## Work to be completed
Below is a block of entries; repeat exactly the lines starting at the line that contains "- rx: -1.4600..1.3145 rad" and ending at the line that contains "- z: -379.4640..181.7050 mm", both included.

[Available records Boundary: Start]

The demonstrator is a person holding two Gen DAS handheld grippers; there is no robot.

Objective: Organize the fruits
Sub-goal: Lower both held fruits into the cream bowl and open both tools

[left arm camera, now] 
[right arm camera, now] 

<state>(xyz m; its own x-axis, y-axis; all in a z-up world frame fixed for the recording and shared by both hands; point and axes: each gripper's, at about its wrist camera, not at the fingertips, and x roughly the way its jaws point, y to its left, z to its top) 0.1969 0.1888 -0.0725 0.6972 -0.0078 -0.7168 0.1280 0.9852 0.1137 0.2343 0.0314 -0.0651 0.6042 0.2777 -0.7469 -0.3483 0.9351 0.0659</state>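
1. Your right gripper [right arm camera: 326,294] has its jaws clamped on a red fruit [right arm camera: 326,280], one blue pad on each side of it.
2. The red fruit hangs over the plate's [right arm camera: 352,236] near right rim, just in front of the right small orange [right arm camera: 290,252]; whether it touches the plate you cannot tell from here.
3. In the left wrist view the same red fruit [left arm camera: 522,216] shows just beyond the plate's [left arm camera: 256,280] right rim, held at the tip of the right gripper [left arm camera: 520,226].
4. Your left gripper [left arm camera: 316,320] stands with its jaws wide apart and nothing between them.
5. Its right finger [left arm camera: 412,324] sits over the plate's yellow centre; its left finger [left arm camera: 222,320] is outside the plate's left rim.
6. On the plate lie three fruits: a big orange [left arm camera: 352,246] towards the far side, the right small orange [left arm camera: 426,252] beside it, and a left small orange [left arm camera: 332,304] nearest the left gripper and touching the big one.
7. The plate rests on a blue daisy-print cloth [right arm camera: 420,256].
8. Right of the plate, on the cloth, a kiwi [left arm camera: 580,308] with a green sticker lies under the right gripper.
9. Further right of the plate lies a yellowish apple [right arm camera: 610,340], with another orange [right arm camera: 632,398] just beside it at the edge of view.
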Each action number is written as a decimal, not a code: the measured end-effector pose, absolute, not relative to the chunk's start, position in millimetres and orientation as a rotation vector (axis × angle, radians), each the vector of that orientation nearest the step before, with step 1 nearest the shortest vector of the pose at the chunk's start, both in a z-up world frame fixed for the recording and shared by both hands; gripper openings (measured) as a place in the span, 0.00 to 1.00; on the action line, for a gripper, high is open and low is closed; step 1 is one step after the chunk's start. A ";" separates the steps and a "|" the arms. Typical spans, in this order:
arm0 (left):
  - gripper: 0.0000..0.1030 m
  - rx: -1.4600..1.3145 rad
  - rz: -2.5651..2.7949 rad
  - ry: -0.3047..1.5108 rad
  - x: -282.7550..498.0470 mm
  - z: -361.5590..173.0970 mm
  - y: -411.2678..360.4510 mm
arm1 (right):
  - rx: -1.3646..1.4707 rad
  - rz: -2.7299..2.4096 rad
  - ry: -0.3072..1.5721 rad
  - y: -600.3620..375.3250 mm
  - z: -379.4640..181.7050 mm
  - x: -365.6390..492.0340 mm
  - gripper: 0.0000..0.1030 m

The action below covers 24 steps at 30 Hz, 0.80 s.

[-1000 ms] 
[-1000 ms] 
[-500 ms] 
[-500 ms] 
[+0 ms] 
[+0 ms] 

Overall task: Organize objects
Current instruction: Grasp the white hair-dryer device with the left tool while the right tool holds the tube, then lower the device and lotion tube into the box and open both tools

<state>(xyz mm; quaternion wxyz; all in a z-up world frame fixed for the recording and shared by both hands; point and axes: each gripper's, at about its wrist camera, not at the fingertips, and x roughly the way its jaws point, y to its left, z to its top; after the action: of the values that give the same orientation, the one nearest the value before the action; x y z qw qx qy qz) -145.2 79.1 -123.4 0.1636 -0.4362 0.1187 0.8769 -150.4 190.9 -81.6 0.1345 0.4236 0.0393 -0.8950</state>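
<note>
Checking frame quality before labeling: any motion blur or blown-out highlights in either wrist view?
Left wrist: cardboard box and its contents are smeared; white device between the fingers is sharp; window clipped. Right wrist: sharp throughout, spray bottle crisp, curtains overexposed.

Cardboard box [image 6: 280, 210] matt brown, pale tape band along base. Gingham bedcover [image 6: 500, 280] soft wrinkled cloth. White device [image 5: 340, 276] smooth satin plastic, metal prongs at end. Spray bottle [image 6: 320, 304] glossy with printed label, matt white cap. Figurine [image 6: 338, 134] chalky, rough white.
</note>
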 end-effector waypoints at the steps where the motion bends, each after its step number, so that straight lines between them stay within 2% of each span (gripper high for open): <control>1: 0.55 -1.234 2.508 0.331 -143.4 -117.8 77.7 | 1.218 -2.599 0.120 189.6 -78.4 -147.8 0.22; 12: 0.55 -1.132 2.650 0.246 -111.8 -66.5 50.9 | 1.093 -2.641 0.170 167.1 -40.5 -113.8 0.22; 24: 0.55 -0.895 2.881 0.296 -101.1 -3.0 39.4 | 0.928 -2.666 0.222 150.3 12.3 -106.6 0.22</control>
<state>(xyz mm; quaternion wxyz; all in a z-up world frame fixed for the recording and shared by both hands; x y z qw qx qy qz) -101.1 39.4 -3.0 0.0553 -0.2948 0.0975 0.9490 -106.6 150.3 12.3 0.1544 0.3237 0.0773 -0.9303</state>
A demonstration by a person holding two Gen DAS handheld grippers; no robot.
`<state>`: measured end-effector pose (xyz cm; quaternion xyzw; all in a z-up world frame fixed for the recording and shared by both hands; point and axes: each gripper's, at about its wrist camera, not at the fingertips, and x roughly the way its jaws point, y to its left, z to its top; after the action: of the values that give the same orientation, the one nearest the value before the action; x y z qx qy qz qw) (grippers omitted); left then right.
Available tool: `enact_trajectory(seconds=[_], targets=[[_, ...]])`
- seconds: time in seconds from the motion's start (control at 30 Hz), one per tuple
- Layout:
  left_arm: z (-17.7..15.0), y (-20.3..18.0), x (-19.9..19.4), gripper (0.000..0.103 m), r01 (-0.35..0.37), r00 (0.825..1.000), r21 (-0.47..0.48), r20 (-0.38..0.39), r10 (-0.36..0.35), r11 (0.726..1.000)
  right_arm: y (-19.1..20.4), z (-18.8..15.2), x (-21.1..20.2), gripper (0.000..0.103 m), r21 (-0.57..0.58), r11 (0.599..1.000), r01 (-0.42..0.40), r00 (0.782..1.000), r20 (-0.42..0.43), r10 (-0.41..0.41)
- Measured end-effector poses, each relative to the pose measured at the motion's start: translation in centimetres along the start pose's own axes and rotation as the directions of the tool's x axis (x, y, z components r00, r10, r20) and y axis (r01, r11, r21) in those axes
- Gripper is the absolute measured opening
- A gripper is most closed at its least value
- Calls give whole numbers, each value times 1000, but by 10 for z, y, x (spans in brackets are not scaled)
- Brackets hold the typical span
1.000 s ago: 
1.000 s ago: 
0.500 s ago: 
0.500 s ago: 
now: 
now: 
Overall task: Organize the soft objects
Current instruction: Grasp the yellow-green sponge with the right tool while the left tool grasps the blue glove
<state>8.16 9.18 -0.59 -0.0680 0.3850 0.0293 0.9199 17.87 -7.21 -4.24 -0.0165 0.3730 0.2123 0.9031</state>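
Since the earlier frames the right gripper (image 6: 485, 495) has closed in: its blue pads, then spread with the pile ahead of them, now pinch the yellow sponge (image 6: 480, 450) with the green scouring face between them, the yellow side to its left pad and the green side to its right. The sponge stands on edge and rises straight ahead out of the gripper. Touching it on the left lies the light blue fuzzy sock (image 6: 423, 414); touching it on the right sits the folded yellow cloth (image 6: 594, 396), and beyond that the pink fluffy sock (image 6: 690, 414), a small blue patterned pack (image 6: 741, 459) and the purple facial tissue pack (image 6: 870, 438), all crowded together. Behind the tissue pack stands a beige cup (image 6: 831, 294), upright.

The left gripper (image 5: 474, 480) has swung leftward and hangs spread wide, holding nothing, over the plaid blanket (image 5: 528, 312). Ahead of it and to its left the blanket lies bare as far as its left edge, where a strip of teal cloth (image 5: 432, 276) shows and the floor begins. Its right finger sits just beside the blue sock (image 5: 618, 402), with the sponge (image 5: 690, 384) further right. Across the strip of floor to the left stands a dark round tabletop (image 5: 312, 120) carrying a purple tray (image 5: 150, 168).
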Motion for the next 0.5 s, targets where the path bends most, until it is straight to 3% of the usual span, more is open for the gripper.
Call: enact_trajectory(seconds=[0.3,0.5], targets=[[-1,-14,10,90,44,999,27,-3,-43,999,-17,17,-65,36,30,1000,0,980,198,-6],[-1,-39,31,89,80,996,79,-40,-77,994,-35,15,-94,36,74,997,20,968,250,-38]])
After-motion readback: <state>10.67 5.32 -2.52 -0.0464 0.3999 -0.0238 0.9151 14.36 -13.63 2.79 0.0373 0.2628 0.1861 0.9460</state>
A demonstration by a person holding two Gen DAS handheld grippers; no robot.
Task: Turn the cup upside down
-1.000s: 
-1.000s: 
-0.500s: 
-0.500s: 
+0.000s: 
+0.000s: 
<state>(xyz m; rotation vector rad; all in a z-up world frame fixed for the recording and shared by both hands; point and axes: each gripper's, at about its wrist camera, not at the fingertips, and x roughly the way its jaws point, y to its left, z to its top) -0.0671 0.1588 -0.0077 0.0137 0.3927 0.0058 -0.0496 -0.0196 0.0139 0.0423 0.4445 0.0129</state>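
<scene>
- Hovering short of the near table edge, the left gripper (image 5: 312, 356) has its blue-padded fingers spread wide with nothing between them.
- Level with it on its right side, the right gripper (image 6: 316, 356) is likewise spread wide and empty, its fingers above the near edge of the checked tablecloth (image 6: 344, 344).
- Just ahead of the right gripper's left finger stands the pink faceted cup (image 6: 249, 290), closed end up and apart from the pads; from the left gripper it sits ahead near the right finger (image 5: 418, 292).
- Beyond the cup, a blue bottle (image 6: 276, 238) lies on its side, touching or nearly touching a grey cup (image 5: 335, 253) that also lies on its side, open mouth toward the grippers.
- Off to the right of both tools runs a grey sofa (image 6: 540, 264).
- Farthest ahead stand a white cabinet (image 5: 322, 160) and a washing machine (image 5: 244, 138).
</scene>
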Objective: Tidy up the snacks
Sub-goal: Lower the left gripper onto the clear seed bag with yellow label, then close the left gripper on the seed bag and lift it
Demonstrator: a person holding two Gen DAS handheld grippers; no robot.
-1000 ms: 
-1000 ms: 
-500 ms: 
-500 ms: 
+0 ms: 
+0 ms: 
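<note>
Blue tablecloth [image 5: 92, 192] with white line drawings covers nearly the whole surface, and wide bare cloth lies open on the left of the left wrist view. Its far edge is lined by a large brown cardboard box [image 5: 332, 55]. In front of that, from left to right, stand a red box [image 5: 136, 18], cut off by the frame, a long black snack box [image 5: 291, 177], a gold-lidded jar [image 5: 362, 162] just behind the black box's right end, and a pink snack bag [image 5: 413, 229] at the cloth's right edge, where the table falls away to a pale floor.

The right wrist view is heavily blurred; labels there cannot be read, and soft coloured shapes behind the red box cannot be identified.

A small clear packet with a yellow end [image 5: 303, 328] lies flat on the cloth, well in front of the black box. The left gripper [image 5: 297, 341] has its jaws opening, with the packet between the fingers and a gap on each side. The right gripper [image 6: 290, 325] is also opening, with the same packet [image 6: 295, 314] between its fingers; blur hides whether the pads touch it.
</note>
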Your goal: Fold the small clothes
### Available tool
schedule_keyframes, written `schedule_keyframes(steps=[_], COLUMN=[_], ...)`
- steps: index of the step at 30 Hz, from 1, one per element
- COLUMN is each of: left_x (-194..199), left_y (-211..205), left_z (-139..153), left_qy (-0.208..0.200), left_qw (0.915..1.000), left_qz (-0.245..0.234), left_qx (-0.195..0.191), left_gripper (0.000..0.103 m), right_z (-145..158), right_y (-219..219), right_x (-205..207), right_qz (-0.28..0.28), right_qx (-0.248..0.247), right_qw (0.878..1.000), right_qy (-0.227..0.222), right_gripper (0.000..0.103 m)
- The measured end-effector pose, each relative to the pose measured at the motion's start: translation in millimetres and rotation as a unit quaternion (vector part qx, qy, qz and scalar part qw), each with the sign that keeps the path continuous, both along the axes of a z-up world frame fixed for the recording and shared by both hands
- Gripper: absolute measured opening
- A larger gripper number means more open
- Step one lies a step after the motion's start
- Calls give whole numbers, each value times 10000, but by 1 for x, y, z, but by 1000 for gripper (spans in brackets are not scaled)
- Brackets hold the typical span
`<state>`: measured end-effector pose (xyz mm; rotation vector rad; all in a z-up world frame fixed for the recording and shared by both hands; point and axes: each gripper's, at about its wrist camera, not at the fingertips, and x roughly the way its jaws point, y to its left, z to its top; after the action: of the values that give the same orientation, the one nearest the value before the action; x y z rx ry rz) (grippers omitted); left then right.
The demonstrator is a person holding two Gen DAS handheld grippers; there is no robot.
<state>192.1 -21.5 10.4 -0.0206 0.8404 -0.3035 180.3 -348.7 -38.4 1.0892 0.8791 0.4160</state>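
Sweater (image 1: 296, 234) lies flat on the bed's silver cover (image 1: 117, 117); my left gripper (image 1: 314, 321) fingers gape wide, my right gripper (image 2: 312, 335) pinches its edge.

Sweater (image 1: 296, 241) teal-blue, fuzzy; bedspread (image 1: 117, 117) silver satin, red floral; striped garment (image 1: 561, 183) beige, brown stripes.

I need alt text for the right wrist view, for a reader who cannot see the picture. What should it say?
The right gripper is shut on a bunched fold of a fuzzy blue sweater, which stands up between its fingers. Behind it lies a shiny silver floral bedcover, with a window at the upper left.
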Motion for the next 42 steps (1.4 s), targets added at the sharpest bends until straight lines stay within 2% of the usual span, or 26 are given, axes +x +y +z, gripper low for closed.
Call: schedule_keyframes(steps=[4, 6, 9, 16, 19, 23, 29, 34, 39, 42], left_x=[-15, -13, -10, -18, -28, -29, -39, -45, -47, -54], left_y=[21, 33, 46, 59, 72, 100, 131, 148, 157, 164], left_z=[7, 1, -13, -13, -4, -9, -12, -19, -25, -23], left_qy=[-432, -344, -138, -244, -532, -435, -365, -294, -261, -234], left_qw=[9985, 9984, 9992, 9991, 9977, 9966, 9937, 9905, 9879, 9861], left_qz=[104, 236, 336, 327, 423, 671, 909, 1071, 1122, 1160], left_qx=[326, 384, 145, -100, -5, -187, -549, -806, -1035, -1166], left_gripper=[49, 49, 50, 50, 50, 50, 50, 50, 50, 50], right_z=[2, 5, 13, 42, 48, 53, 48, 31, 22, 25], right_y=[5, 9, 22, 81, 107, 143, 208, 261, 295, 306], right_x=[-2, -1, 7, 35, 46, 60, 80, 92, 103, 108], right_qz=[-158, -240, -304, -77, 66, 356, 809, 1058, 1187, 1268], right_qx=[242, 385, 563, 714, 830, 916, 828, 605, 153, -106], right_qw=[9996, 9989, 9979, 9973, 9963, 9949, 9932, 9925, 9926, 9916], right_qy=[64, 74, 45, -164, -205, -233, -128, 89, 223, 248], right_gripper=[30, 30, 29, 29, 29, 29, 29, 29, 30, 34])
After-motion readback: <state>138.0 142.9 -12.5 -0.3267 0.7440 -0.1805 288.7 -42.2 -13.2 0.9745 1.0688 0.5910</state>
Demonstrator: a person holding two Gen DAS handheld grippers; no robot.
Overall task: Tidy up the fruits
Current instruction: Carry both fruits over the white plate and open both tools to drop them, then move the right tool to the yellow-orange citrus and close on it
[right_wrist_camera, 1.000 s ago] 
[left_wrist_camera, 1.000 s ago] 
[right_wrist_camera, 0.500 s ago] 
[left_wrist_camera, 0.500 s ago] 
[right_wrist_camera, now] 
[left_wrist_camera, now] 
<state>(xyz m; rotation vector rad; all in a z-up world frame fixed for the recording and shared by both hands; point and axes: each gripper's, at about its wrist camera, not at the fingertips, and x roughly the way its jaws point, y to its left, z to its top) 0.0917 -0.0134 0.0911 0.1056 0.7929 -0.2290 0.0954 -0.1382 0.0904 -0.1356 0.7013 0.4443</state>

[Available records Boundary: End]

## Task answer
  - rx: -1.4600..1.3145 rad
  - rz: -2.5651..2.7949 rad
  - ry: -0.3047..1.5108 rad
  - x: -282.7550..498.0470 mm
  - z: -361.5590..173.0970 mm
  - y: -411.2678..360.4510 mm
arm1 (right):
  - rx: -1.3646..1.4707 rad
  - rz: -2.7299..2.4096 rad
  - ry: -0.3072..1.5721 rad
  - y: -600.3620..375.3250 mm
  - z: -379.4640..181.7050 mm

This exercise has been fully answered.